5. There is a new upgrade expected, named Diameter.

6. RADIUS does not allow users to control which commands can be executed on a router and which cannot. Therefore, RADIUS is not as useful for router management or as flexible for terminal services.

7. RADIUS messages are sent as User Datagram Protocol (UDP) messages. Only one RADIUS message is included in the UDP payload of a RADIUS packet. RADIUS does not support these protocols:

  • AppleTalk Remote Access (ARA) protocol
  • NetBIOS Frame Protocol Control protocol
  • Novell Asynchronous Services Interface (NASI)
  • X.25 PAD connection

Authentication and Authorization using ACS:

Cisco Access Control Server uses several components as described below:

  • Network device groups: Groups of network devices consisting of routers and switches
  • Network devices: The individual network devices such as routers and switches that go into the device groups.
  • Identity groups: user/admin groups
  • User accounts: Individual administrator/user accounts that are associated with identity groups.
  • Authorization profiles: control the permitted rights given to user/admin groups and/or the network device groups.

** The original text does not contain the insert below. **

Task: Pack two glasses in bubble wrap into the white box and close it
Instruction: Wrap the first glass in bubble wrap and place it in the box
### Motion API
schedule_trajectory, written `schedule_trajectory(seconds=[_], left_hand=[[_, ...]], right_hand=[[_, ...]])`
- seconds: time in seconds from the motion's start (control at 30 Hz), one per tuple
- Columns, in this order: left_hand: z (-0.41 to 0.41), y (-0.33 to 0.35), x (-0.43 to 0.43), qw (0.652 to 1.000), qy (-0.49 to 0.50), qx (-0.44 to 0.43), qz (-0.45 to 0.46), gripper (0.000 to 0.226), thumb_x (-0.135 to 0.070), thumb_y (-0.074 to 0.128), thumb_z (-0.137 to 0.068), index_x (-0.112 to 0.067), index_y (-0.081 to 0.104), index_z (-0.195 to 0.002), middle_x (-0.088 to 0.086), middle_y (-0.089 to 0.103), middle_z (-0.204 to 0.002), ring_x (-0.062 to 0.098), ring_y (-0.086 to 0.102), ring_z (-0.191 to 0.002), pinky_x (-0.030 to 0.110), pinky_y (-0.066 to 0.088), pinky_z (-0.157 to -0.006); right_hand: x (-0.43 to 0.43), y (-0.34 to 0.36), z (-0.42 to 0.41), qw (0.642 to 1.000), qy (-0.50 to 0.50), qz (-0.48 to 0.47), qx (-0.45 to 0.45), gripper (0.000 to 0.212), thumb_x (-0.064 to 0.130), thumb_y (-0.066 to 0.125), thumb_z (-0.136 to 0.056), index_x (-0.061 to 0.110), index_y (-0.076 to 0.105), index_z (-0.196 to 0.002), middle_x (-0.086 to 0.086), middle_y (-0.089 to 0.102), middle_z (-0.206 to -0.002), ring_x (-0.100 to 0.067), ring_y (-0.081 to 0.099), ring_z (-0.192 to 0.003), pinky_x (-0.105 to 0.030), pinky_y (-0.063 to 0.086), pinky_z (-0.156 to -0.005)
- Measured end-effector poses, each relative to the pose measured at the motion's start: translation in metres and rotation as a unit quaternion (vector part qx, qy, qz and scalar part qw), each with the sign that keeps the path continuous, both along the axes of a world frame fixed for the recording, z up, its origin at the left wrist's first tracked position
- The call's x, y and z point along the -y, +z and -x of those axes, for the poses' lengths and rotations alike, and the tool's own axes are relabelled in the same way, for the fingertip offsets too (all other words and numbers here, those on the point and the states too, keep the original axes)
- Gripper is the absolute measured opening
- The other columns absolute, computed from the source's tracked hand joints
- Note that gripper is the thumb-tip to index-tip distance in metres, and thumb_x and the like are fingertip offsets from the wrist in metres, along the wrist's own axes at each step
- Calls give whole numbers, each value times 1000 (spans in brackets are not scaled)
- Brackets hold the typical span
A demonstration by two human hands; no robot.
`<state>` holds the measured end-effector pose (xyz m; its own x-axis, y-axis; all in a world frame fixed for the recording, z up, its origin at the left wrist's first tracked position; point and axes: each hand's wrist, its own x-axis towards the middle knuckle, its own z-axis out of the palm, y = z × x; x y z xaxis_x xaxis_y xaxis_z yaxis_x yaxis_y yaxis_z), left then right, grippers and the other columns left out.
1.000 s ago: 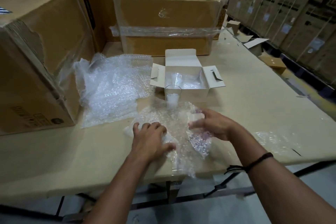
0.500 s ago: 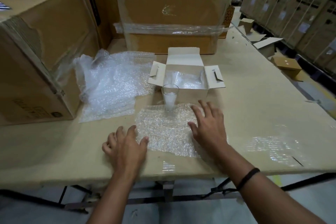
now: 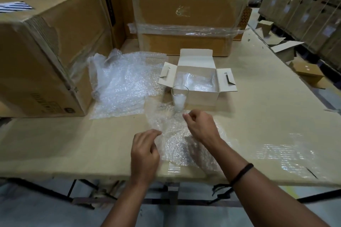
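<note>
The left hand (image 3: pixel 145 151) has its fingers curled and pinches the left edge of the bubble wrap sheet (image 3: pixel 175 134). The right hand (image 3: pixel 201 127) is curled too. Its fingertips are at the far edge of the sheet and look to pinch it there. The sheet is a bit crumpled and lifted between the two hands. It lies near the front edge of the worktop (image 3: pixel 73 143).

The glass (image 3: pixel 179 97) stands just past the right hand, toward the back edge of the worktop. It stands straight up, open end on top, at the far edge of the sheet. The right hand is the nearer one, and the left hand is farther back and to the side. To wrap it, I think the glass must come down onto the sheet, lying on its side.

Right behind the glass is the white box (image 3: pixel 197 97). Its flaps are open. A wrapped bundle (image 3: pixel 195 82) lies inside, likely the first glass. To the left is a bubble wrap pile (image 3: pixel 125 83), next to a big brown box (image 3: pixel 46 51).
</note>
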<state>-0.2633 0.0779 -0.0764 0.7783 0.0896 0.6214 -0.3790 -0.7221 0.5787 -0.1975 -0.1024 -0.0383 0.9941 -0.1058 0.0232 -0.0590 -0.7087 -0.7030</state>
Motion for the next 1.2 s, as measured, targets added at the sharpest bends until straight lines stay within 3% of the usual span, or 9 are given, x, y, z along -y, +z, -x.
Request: schedule_trajectory(seconds=[0.07, 0.27, 0.43, 0.57, 0.67, 0.73, 0.93, 1.03, 1.2], left_hand=[[6, 0, 3, 999, -39, 24, -17, 45, 21, 51, -67, -6, 72, -97, 1, 69, -101, 17, 58, -97, 20, 44, -91], [12, -1, -4, 998, -10, 42, 37, 41, 16, 49, -74, -3, 68, -105, -4, 64, -108, 12, 57, -103, 19, 44, -94], [13, 2, -7, 998, -31, 48, 8, 46, 16, 44, -74, -5, 68, -107, 0, 66, -104, 15, 60, -98, 16, 42, -94], [13, -8, -7, 993, -93, 56, -52, 42, 11, 43, -74, -5, 72, -99, 7, 65, -92, 21, 59, -89, 27, 50, -82], [13, -10, -2, 987, -130, 68, -68, 50, 17, 71, -63, -12, 67, -103, 5, 65, -93, 19, 57, -91, 27, 49, -81], [15, -8, 0, 983, -146, 93, -66, 43, 8, 61, -74, -14, 59, -111, 2, 63, -107, 18, 56, -99, 32, 48, -85], [15, -11, 1, 994, -86, -40, -53, 68, -48, 65, -76, -17, 43, -132, 7, 47, -134, 22, 42, -119, 36, 36, -102], [7, -15, 4, 976, -123, -110, -143, 50, -61, 58, -75, -31, 61, -116, -4, 56, -124, 22, 49, -112, 39, 40, -92], [7, -13, 10, 933, -155, -200, -257, 70, -86, 37, -70, -43, 60, -120, -16, 49, -135, 12, 35, -126, 31, 12, -97]], right_hand=[[-15, 4, -7, 999, 41, 8, -19, 32, 42, 50, -98, 18, 62, -80, 2, 63, -72, -14, 57, -62, -26, 42, -56], [-29, -18, -17, 942, 178, 283, -43, 27, 27, 45, -98, 18, 59, -121, -8, 55, -116, -28, 58, -99, -37, 48, -76], [-26, 5, -20, 998, 46, -21, -36, 50, 51, 43, -98, 11, 59, -74, -6, 63, -72, -19, 57, -63, -32, 46, -60], [-39, 38, -20, 978, 52, -159, -126, 71, 76, 54, -77, 10, 57, -103, -8, 69, -95, -18, 65, -64, -28, 48, -52], [-54, 33, -23, 977, 80, -100, -168, 67, 37, 84, -72, 17, 47, -123, -11, 68, -95, -27, 71, -71, -33, 56, -53], [-56, 26, -26, 975, 50, -134, -170, 56, 4, 76, -75, 9, 50, -124, -17, 69, -79, -29, 71, -62, -39, 59, -57], [-1, 31, -21, 916, -9, -383, -118, 17, -5, 70, -82, 5, 62, -93, -15, 67, -80, -20, 65, -55, -28, 51, -51], [31, 22, -21, 931, -45, -335, -139, 19, -1, 74, -80, 3, 61, -94, -17, 68, -83, -18, 61, -53, -25, 46, -45], [63, -8, -25, 984, -94, -112, -101, 36, 18, 82, -77, 6, 61, -104, -9, 62, -84, -17, 55, -59, -24, 44, -54]])
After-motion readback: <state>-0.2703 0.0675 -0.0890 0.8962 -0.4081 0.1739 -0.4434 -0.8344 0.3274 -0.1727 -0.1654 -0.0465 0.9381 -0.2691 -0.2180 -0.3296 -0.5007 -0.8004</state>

Cisco Identity Services Engine (ISE) provides context-aware identity management in the following areas:

  • Cisco ISE determines whether users are accessing the network on an authorized, policy-compliant device.
  • Cisco ISE establishes user identity, location, and access history, which can be used for compliance and reporting.
  • Cisco ISE assigns services based on the assigned user role, group, and associated policy (job role, location,device type, and so on).
  • Cisco ISE grants authenticated users with access to specific segments of the network, or specific applications and services, or both, based on authentication results.

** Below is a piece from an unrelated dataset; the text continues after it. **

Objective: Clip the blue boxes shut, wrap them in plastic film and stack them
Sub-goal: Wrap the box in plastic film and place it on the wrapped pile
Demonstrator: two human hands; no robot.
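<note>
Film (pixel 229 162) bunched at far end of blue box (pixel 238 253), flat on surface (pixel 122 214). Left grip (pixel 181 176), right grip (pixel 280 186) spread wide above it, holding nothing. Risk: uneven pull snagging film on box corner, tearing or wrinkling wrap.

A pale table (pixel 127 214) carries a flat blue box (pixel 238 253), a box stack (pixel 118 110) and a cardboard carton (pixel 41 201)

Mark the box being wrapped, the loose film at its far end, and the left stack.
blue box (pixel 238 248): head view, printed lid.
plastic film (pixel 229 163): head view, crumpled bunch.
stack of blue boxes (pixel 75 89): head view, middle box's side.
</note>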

Cisco ISE functions include the following:

  • Combines authentication, authorization, accounting (AAA), posture, and profiler into one appliance
  • Enforces endpoint compliance, including 802.1X environments
  • Provides support for discovery, profiling, policy-based placement, and monitoring of endpoint devices on the network
  • Supports scalability to support a number of deployment scenarios from small office to large enterprise environments
  • ISR (Integrated Services Router): Provides WAN and Internet access to branch offices and home offices. They can provide VPN connectivity to BYOD devices while accessing the Corporate network.
  • ASR (Aggregation Services Router): Provides WAN and Internet access at Corporate campus, and also work as aggregation point for home and branch offices connecting back to the Corporate network.
  • CWS (Cloud Web Security): Provides enhanced security to BYOD devices while accessing the Internet.
  • ASA (Adaptive Security Appliance): Cisco ASA is a security device that combines firewall, antivirus, intrusion prevention, and virtual private network (VPN) capabilities. It provides proactive threat defense that stops attacks before they spread through the network.